Sandra Jurela - Scraping 200 Best Movies of 2010s from Rotten Tomatoes

Introduction

The goal of this project is to scrape data on the 200 best movies of the last decade from the Rotten Tomatoes website with the R rvest package, and finally create a dashboard in Tableau. The idea is to show all the movies in one place. Hovering over the movie should reveal relevant data in the tooltip for quick overview. Clicking on the movie should open the movie’s website for more information.

I’ve learned so much while working on this project (like web scraping, writing functions, iteration, …). The purrr package for functional programming is super-cool. It allows iteration with just one line of code (a very handy replacement for for loops).

I hope you’ll enjoy the process as much as I did. At times it was quite challenging, but that’s how we learn!

Setting up the programming environment

# loading packages
library(tidyverse)
library(rvest)

Are we allowed to scrape data from the Rotten Tomatoes website?

robotstxt::paths_allowed("https://www.rottentomatoes.com/")

[1] TRUE

Plan

The data will be scraped from this page.

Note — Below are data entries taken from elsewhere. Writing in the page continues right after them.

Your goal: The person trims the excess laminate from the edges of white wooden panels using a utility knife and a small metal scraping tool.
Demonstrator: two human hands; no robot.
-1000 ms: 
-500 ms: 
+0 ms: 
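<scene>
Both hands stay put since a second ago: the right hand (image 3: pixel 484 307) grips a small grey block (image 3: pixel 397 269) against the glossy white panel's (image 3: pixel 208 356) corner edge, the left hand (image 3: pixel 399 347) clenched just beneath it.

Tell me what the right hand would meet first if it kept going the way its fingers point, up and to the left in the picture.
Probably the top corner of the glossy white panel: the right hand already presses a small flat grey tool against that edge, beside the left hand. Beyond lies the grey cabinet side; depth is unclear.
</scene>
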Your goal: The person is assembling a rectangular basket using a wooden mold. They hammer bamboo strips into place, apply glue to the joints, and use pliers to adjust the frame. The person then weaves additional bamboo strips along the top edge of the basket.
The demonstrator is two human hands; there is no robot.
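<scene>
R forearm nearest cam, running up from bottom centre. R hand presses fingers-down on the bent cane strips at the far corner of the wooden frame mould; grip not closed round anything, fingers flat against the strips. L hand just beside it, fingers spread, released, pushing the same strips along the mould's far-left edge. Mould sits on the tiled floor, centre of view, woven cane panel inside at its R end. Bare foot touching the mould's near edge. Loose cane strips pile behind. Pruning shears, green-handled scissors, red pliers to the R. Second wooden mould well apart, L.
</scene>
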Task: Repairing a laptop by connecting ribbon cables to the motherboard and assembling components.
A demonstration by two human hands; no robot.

Since it doesn’t contain all the data I am interested in, I have to visit every movie’s web page on the list and scrape data from there. Here is the plan:

Scrape data from the main page: the urls of movies, and the urls of images.
Scrape title, year_genre_runtime, critics_score, audiaece_score, and synopsis from the first movie to develop the code.
Write a function that scrapes data based on movie’s URL.
Iteration - use this function to scrape data from each individual movie and create a data frame with the columns title, year_genre_runtime, critics_score, audiaece_score, synopsis, and url.
Download images
Prepare data for Tableau
Create a dashboard in Tableau

1. Scraping data from the main page

Reading the main page with read_html().

main_url <- "https://editorial.rottentomatoes.com/guide/the-200-best-movies-of-the-2010s/"
main_page <- read_html(main_url)

I make use of the SelectorGadget to identify the tags for the relevant nodes. Here is the link for Chrome (recommended).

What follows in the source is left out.